Problem statement:
Leaving out the pictures, retype the lines from the top of the listing through the line with "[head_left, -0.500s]" exactly.

Material provided:
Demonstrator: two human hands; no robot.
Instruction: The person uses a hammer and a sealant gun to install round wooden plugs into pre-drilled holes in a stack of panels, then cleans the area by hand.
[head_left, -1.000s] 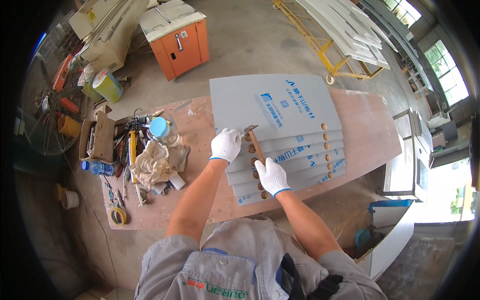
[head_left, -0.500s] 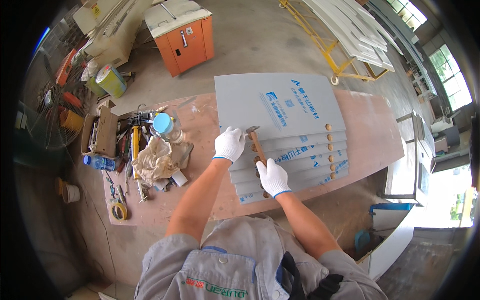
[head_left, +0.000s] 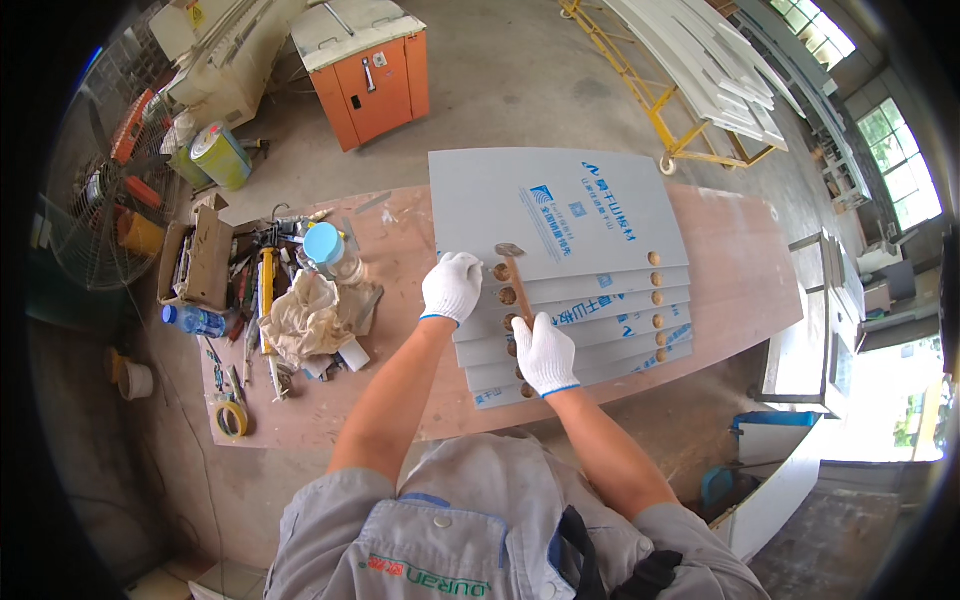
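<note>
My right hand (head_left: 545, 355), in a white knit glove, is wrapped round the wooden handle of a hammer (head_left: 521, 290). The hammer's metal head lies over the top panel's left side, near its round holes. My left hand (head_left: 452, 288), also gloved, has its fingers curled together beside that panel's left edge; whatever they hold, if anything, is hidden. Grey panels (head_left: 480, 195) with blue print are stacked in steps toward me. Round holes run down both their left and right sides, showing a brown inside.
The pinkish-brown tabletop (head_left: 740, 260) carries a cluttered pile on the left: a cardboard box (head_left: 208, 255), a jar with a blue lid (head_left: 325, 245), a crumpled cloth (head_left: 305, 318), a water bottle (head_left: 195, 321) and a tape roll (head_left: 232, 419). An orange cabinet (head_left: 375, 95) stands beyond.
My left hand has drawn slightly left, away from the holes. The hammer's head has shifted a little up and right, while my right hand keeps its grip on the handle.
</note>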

Worked solution:
Demonstrator: two human hands; no robot.
Instruction: The person uses a hammer and a sealant gun to install round wooden plugs into pre-drilled holes in a stack of panels, then cleans the area by hand.
[head_left, -1.000s] 
[head_left, -0.500s] 

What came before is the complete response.